The Parish Council considers that the majority of development should be focused in
Leek, Cheadle and Biddulph, with other development in larger villages in the Leek and
Cheadle area. Other improvements the Parish Council would like to see are sewerage
works where there are none. The Parish Council‟s preferred option is focussed
development. It is considered that brown field land should always be used in preference
to green field land and that densities should not be increased to accommodate more
housing on sites. Affordable housing is needed in towns and villages where there are a
lot of young people. A majority of new housing in the Staffordshire Moorlands should be
affordable on sites allocated for this purpose only. If the Council is required to limit the
number of houses built, development should be limited to certain parts of the District.

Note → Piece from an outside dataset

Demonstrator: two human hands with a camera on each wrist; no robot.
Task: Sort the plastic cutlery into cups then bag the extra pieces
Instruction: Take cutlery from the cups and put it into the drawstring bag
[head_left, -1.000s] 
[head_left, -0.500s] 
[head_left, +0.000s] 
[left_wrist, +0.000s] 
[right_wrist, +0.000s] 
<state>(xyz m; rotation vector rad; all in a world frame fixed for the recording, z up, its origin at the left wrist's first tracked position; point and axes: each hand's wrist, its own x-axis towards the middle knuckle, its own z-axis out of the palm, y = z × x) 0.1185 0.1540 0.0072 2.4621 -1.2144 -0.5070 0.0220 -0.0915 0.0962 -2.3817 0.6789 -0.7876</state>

In terms of ensuring there is sufficient employment land available for local needs,
existing employment sites and premises should be protected under all circumstances
and new ones allocated to meet the demands of modern business. New employment
allocations should be on a number of smaller sites. A limited amount of new retail
development should occur in Leek in town centre and on edge of centre sites. Under no
circumstances should rural buildings be allowed to be converted to residential, priority
should be given to a commercial use.

The general quality of design in new and refurbished buildings would benefit from
improvement and in particular design guidance would be useful for all new buildings. It
is considered that development should be allowed on sites with a low-medium risk of
flooding if measures are taken to remove the risk. The use of renewable energy in the
Staffordshire Moorlands should be a low priority. Appropriate forms of renewable energy
for the Staffordshire Moorlands are large scale commercial wind farms and small scale
domestic solar panels. If possible, major new development should be required to
generate a proportion of its energy requirements from renewable resources.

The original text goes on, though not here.